Coffman's Commentaries on the BibleCoffman's Commentaries

Introduction

This chapter is composed of three brief sections exposing the sins of the rulers of the people, the princes and judges (Micah 3:1-4), the sins of the false prophets (Micah 3:5-8), and the sins of the establishment, actually including those already mentioned (Micah 3:9-12).
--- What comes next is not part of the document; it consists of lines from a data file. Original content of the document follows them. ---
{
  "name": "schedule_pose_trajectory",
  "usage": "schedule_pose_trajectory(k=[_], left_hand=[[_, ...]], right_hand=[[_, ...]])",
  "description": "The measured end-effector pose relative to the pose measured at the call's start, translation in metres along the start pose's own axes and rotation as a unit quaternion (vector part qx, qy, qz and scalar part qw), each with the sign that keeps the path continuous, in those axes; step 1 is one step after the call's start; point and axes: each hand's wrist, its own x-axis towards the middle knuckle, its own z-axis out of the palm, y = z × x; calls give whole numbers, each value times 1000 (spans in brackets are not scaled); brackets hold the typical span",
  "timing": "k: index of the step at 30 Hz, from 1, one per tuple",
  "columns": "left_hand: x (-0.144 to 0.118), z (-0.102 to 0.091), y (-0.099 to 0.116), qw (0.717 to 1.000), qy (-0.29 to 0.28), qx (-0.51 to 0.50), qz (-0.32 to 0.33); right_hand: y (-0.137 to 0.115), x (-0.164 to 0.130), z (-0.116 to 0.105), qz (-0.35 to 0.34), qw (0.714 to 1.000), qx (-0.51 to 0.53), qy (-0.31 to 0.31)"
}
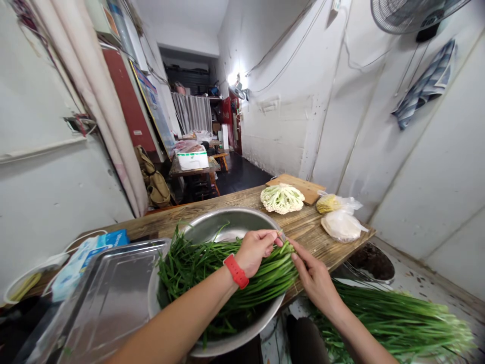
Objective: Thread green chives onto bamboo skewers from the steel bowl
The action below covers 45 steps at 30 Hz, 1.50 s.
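A bunch of chives (269, 283) lies in a large steel basin (231, 216), its cut stem ends sticking out over the right rim. My left hand (254, 251), with a red watch on its wrist, is closed in a pinch at those ends; the small thing between its fingertips is too small to make out. Against the same stem ends, from the right, my right hand (313, 275) has its thumb and fingers closed around the chives. More loose green leaves fill the left of the basin. A larger pile of chives (397, 323) rests low on the right.
Behind the basin on the wooden table (242, 198) sit a cauliflower (282, 198), a cutting board (299, 186) and plastic bags (343, 225). A steel tray (109, 298) and a blue-white packet (85, 268) are at left. A dark round container (371, 262) stands beyond the table's right edge.
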Motion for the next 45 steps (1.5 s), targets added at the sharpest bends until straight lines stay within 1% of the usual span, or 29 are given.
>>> schedule_pose_trajectory(k=[7, 11, 21, 29, 35, 40, 45], left_hand=[[0, 2, 2, 1000, 12, -23, -17], [-1, 2, 2, 999, 17, -34, -14], [-1, 2, -2, 996, 31, -75, -24], [-1, 1, -3, 998, 35, -42, -14], [1, -2, -1, 999, 11, -33, -29], [0, 0, -5, 998, 0, 10, -56], [-2, 1, -8, 999, -1, -5, -39]], right_hand=[[2, -4, -1, 4, 1000, -5, 4], [1, -4, -1, 12, 1000, 0, 2], [5, -5, 0, 8, 1000, -5, 4], [7, -5, 1, 9, 1000, -10, -2], [7, -7, 1, 10, 1000, -4, -7], [7, -5, 1, 5, 1000, 4, 5], [6, -1, 0, -3, 1000, 0, 0]])
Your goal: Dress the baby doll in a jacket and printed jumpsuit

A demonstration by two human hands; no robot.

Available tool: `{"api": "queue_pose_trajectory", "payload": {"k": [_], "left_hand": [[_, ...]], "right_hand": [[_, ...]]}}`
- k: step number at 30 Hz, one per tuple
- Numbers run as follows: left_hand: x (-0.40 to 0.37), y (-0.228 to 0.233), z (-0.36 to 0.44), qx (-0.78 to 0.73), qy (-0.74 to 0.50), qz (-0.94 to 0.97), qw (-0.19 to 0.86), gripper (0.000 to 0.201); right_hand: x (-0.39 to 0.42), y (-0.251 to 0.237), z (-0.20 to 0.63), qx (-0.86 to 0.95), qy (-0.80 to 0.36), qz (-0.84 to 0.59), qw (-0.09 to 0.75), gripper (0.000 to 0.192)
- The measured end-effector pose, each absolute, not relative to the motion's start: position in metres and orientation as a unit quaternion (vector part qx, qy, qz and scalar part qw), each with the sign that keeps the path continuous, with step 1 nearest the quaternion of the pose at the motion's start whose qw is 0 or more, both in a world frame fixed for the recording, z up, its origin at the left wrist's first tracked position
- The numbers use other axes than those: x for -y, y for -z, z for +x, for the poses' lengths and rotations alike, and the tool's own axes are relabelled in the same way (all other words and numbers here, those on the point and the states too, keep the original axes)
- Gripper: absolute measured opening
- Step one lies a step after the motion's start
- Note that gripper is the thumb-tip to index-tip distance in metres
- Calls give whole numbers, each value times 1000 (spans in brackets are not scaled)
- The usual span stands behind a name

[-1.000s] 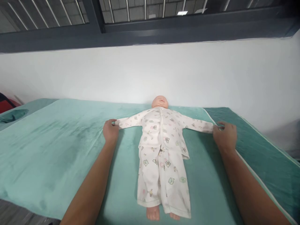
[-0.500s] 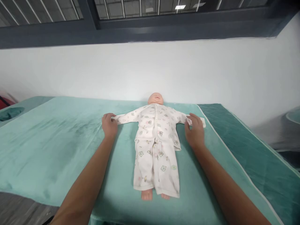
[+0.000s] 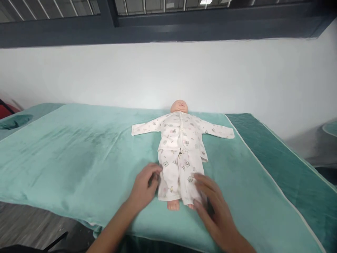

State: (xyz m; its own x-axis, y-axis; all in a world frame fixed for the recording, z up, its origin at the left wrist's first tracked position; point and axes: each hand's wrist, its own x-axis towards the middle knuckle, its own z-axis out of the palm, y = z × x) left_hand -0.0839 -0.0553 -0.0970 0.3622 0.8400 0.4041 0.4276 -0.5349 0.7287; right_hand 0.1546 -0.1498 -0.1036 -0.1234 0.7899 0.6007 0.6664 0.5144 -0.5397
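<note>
A baby doll point(image 3: 179, 106) lies face up on a light green blanket point(image 3: 79, 158), arms spread, dressed in a white printed top point(image 3: 181, 135) and matching trousers point(image 3: 179, 179). Its bare feet show at the trouser hems. My left hand point(image 3: 144, 186) sits at the left trouser leg near the hem, fingers curled against the cloth. My right hand point(image 3: 213, 207) is blurred, fingers spread, over the right trouser leg's hem. Whether either hand pinches the fabric cannot be seen.
The blanket covers a bed with a darker green cover point(image 3: 289, 165) showing at the right. A white wall point(image 3: 168, 73) rises behind the doll's head, with a barred dark window frame point(image 3: 168, 24) above. A dark green cloth point(image 3: 14, 122) lies far left.
Both hands left the doll's sleeve ends and came down toward me to the trouser hems. The sleeves now lie flat and spread. The camera view shifted slightly.
</note>
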Motion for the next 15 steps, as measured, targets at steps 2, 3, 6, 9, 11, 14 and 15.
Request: {"api": "queue_pose_trajectory", "payload": {"k": [2, 3, 6, 9, 11, 14, 15], "left_hand": [[82, 99, -86, -396, -372, 789, 286, 31], [92, 100, -87, -402, -370, 788, 285, 35], [107, 102, -84, -417, -366, 795, 247, 46], [108, 105, -77, -410, -352, 816, 205, 42], [107, 107, -73, -402, -350, 825, 186, 32], [109, 105, -71, -384, -374, 821, 197, 22], [111, 103, -71, -375, -387, 816, 207, 21]], "right_hand": [[166, 104, 147, 762, -38, -489, 422, 46], [171, 104, 144, 771, -21, -492, 403, 45], [173, 100, 129, 789, 23, -508, 345, 44], [164, 95, 112, 776, 60, -543, 316, 40], [156, 93, 103, 757, 74, -566, 320, 32], [147, 88, 97, 747, 71, -573, 330, 22], [145, 85, 97, 749, 66, -570, 331, 20]]}}
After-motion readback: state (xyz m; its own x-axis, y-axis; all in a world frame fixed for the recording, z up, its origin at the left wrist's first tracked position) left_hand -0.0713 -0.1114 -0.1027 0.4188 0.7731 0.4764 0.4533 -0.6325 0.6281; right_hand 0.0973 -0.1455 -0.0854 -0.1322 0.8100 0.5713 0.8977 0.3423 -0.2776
The highlight of the chapter is Micah 3:12 in which the destruction of the city of Jerusalem and the Temple mountain itself are specifically predicted, events that occurred some 125 years, at least, after the times of Micah, being fulfilled in the devastation of the city by Nebuchadnezzar in 586 B.C.

Verse 1

“And I said, Hear, I pray you, ye heads of Jacob, and rulers of the house of Israel: is it not for you to know justice?”

We fully agree with Harley that this chapter is not a continuation of the denunciations already given in the first two chapters, but an introductory passage preparatory “to the great Messianic messages of Micah 4-5.”(F1)

The message of Micah here is directed squarely against Judah, the southern kingdom; and although both terms “Israel” and “Jacob” are used, “The terms are used of the southern kingdom, as in Micah 1:13 f.”(F2)

“Is it not for you to know justice…?” This is a sarcastic and uncomplimentary question with the implication that, “You guardians of justice do not even know what justice is!”

Verse 2

“Ye who hate the good, and love the evil; who pluck off their skin from off them, and their flesh from off their bones.”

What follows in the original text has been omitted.